— Directions —
Below are lines of data. Give the number of them that contain the string "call", and nothing else.
### Dataset excerpt
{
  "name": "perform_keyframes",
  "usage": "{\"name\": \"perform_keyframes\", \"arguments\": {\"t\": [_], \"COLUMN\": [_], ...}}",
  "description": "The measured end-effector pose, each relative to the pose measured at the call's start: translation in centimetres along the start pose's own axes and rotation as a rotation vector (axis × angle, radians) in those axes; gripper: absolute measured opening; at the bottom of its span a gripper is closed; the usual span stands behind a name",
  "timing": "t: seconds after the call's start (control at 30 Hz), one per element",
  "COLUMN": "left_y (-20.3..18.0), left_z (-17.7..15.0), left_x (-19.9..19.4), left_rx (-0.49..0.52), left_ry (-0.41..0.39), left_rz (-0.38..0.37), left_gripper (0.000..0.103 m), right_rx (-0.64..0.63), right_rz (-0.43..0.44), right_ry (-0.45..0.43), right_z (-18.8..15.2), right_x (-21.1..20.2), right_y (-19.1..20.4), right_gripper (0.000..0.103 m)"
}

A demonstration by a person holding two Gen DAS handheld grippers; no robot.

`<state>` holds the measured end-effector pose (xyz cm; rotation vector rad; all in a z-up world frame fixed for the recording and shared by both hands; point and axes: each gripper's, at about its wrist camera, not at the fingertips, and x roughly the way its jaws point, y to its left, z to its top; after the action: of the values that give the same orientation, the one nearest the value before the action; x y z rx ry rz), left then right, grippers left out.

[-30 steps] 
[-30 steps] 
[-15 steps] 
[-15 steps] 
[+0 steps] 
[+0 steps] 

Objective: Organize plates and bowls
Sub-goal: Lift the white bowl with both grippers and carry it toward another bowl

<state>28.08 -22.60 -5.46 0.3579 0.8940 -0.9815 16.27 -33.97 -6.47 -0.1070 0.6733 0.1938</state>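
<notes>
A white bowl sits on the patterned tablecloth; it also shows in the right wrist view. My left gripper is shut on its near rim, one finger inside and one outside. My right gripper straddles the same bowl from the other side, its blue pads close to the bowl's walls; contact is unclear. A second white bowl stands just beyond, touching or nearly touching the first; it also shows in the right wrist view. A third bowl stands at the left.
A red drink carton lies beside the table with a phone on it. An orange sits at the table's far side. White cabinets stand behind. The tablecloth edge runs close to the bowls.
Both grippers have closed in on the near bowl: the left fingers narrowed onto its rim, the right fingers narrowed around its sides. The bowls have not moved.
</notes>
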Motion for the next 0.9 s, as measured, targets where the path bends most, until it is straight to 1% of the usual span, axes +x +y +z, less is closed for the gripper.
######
— Result below —
2